▶ What to do
The expected answer holds every line from the first line of the data below through the line containing "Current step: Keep", exactly as written, and no other line.

▶ Data below

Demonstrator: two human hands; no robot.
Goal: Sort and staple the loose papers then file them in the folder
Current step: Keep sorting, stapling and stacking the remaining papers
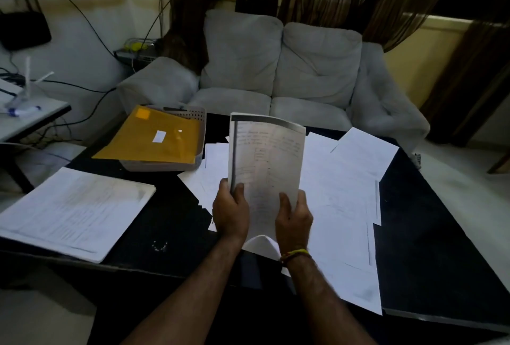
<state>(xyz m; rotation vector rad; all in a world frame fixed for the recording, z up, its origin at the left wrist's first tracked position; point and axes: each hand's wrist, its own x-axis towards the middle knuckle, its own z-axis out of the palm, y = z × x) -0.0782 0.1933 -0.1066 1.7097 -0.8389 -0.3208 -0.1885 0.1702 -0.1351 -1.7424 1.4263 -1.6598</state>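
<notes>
Gripping of a small sheaf of papers [266, 162] is seen at both lower corners: the left hand [231, 210] is curled round the lower left edge with the thumb laid on the front page, and the right hand [294, 219] is curled round the lower right edge, thumb also on the front. The sheaf is held upright above the black table [430, 234], clear of the surface, its top edge bowed slightly; handwriting is visible on the front page but too blurred to be read. A yellow thread band [295, 254] is worn on the right wrist. Loose white sheets [342, 187] are scattered flat over the middle and right of the table, overlapping one another, directly beneath and beyond the held sheaf. A separate neat stack of papers [77, 212] is laid on the table's left corner, well apart from the scatter. A yellow folder [149, 140] is rested across a grey perforated tray [197, 118] at the table's far left, overhanging its near rim. A grey sofa [278, 68] is placed behind the table. No stapler can be made out
</notes>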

▶ Solved problem
Demonstrator: two human hands; no robot.
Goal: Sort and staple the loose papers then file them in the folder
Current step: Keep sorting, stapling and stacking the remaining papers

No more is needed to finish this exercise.